(AIM OF THE EXERCISE):
Lines where the string "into" appears are to be copied from the entries below.

(DATA TO USE):
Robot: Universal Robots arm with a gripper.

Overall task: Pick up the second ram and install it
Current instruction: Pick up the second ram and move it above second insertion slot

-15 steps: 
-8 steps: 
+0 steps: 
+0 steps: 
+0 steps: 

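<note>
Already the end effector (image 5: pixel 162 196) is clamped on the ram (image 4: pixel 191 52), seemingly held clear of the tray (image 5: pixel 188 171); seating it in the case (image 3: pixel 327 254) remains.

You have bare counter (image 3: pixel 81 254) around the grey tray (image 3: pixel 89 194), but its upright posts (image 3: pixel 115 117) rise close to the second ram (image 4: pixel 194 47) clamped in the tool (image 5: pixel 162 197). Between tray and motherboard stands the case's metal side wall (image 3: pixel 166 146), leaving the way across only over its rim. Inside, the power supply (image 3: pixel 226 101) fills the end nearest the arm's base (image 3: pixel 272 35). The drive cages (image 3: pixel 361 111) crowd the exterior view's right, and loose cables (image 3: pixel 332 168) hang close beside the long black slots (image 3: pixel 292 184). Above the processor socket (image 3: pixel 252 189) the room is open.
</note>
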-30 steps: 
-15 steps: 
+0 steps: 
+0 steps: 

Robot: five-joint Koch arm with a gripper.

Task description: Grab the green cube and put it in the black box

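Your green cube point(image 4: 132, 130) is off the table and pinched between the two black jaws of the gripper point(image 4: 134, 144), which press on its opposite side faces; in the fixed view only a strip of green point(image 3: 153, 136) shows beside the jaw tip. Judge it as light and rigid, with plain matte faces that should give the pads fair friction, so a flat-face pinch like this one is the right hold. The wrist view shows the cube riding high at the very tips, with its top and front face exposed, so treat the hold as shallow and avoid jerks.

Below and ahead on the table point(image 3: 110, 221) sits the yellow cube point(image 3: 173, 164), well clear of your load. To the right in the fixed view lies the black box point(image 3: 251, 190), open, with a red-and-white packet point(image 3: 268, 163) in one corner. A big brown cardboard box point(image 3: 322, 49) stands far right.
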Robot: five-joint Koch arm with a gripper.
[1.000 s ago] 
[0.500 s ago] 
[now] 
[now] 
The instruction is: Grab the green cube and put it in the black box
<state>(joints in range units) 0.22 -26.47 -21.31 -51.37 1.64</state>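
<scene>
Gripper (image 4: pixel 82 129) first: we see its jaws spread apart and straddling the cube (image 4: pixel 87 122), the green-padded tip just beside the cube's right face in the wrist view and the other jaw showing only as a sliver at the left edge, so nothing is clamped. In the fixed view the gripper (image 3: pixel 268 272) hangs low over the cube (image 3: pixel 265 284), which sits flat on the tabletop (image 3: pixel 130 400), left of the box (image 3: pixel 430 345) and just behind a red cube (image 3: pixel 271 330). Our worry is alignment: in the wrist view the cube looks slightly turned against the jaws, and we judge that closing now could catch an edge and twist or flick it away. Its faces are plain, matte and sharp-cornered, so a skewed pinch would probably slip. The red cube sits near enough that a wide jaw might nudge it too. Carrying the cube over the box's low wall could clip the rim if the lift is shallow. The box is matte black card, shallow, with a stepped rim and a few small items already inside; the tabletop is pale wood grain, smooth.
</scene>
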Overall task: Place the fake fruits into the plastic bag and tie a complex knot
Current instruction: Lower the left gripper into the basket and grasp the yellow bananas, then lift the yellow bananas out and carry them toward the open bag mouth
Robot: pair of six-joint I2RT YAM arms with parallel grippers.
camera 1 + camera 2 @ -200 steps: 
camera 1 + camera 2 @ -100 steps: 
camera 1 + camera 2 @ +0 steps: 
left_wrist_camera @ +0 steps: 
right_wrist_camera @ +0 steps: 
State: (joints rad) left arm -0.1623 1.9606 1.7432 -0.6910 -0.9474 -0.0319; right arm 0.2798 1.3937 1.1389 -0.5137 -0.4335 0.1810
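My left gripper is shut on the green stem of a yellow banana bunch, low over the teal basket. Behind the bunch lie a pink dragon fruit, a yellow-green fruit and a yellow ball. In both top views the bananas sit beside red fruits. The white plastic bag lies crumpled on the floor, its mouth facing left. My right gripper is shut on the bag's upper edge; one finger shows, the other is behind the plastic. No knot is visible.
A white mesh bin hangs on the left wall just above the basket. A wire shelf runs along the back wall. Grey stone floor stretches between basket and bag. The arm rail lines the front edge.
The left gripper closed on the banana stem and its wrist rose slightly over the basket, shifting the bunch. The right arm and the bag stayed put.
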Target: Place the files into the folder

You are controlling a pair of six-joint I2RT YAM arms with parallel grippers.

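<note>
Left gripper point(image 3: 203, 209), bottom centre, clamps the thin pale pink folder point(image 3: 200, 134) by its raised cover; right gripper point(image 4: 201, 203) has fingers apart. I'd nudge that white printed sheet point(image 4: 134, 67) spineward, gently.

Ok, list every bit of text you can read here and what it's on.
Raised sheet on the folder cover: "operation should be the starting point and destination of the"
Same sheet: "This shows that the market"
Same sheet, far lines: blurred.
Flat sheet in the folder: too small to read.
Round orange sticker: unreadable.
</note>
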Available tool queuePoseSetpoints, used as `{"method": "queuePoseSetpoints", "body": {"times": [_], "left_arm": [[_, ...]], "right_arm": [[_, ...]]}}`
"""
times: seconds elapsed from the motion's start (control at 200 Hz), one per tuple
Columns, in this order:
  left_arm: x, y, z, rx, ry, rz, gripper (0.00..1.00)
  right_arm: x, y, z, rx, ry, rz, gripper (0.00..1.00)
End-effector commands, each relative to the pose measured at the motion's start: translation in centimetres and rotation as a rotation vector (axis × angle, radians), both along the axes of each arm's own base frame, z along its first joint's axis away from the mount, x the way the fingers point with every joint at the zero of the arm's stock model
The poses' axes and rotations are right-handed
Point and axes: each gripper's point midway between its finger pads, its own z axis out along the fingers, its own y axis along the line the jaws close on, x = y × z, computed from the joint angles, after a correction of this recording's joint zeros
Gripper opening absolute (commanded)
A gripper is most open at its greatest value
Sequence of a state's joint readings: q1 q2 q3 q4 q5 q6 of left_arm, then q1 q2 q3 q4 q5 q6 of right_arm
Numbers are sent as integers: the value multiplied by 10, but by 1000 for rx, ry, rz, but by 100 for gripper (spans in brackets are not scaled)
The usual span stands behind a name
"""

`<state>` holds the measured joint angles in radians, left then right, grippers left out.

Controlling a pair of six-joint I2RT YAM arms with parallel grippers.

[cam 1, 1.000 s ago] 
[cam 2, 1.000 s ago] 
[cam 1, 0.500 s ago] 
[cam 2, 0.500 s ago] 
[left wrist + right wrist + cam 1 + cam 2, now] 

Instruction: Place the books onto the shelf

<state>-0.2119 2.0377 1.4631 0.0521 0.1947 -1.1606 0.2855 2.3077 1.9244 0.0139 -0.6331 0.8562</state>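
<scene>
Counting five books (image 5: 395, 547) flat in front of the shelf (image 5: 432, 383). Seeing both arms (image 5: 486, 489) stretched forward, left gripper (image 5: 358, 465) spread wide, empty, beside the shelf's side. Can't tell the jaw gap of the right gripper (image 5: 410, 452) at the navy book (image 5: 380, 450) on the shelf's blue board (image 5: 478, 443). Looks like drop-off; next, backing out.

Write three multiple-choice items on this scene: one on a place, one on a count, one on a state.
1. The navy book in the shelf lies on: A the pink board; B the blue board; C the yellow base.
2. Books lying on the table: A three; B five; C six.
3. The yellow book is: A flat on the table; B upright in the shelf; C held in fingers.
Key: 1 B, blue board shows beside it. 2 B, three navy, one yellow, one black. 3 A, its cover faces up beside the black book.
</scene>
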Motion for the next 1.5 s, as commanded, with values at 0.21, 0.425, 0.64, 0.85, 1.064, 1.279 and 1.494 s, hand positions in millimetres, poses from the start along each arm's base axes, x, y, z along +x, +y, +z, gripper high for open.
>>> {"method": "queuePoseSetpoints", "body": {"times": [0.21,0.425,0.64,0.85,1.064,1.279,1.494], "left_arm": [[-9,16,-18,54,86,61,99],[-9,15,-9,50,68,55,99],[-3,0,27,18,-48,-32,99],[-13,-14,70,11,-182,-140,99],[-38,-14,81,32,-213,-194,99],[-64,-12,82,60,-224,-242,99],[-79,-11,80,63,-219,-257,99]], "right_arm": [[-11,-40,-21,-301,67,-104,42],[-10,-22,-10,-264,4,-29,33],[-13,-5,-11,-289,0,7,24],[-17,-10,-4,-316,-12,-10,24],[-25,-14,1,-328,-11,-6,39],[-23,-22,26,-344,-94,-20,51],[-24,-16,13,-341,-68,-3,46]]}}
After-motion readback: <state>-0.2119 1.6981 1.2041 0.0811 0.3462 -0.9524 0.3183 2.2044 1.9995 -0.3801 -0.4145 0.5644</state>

(TASK RESULT):
Overall task: Place the fake fruits into the plastic bag and tie a complex knot
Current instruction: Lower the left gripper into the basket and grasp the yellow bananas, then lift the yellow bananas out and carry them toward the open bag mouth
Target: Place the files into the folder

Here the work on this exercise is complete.